▶ ASSIGNED TASK
Return the listing below exactly as it stands. Pictures stay out.
START INFORMATION SHOWN
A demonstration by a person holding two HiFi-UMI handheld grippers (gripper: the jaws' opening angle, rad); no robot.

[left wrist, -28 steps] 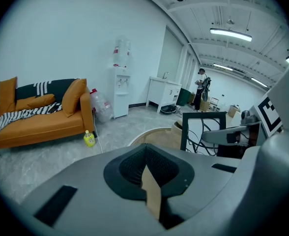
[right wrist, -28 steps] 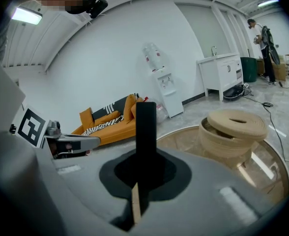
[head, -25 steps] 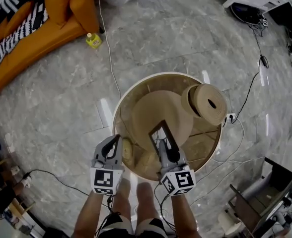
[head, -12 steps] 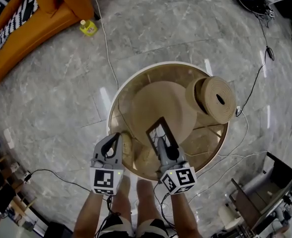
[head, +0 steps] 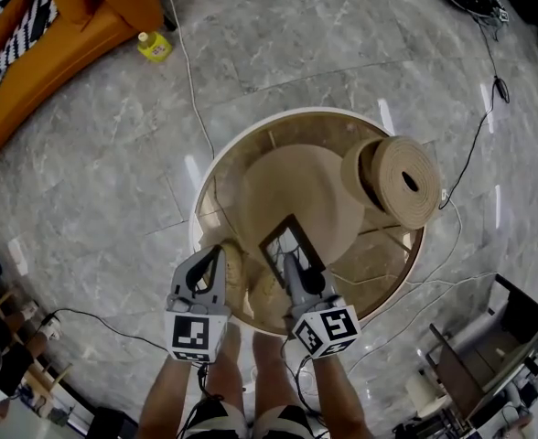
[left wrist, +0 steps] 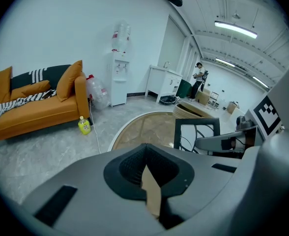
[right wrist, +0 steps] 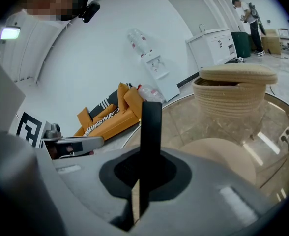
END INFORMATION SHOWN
▶ ANSWER SPACE
A demonstration by a person holding two HiFi-UMI handheld grippers (gripper: the jaws' opening angle, rad); no robot.

[left wrist, -28 steps] 
[right wrist, -28 steps] 
[head, -25 steps] 
[head, -12 steps] 
[head, +0 steps] 
[left wrist, +0 steps] 
[right wrist, +0 steps] 

No further output is expected for this exercise.